→ What you should do: Repeat exactly what appears from the opening line of the listing to the line with "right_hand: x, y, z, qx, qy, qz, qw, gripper", inclusive.

_ _ _ _ _

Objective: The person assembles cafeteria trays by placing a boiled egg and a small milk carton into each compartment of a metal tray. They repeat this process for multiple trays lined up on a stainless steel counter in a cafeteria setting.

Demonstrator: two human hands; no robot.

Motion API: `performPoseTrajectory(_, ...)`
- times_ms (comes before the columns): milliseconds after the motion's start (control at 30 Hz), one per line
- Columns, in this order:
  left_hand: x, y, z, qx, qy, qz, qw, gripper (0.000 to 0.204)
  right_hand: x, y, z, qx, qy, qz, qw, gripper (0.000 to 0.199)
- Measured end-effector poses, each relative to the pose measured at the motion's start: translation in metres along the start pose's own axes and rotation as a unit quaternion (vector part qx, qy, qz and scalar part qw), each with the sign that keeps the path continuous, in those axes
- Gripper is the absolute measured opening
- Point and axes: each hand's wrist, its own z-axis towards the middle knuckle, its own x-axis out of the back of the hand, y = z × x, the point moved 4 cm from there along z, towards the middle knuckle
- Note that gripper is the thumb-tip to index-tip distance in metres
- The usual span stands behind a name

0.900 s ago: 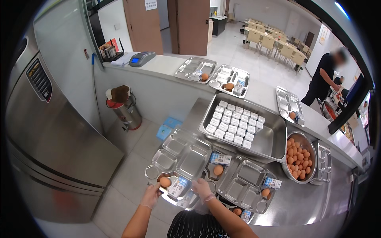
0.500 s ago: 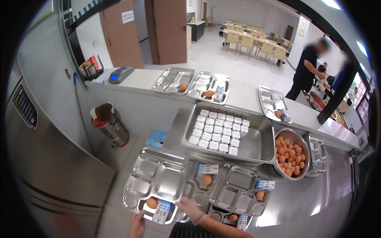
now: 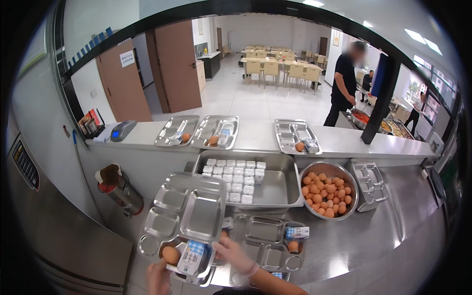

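Both my hands hold a steel compartment tray (image 3: pixel 200 212), tilted up in front of me. My left hand (image 3: pixel 158 276) grips its near left edge, and my right hand (image 3: pixel 236 253), in a clear glove, is closed on its right edge. In the tray's near compartment lie a brown egg (image 3: pixel 171 255) and a blue-and-white drink carton (image 3: pixel 191 257). Beside my right hand on the counter, another compartment tray (image 3: pixel 264 230) carries a carton (image 3: pixel 297 232) and an egg (image 3: pixel 293 246). The held tray partly hides another egg and carton.
A deep steel pan (image 3: pixel 285 183) holds rows of white cartons (image 3: pixel 236 177). Right of it stand a bowl of eggs (image 3: pixel 327 194) and a tray stack (image 3: pixel 368 182). Filled trays (image 3: pixel 215 130) line the ledge (image 3: pixel 255 142). A person (image 3: pixel 344 78) stands beyond it.
The held tray has risen and moved forward, now overlapping the pan's near left corner. Both hands keep their grip. My view has tilted up and turned right.
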Motion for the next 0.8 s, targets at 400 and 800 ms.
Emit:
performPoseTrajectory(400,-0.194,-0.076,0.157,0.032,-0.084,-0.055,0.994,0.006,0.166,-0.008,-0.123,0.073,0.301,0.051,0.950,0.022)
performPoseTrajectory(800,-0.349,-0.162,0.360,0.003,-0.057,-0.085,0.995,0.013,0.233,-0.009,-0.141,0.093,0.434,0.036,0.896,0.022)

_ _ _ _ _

→ Solution to the problem:
Objective: The person assembles cafeteria trays by placing a boiled egg and a small milk carton into each compartment of a metal tray. They repeat this process for multiple trays lined up on a stainless steel counter in a cafeteria setting.

Demonstrator: two human hands; no robot.

Motion API: `performPoseTrajectory(_, ...)`
- times_ms (comes before the columns): milliseconds after the motion's start (control at 30 Hz), one per line
- Columns, in this order:
  left_hand: x, y, z, qx, qy, qz, qw, gripper (0.000 to 0.204)
  right_hand: x, y, z, qx, qy, qz, qw, gripper (0.000 to 0.199)

The requested output has been given in full.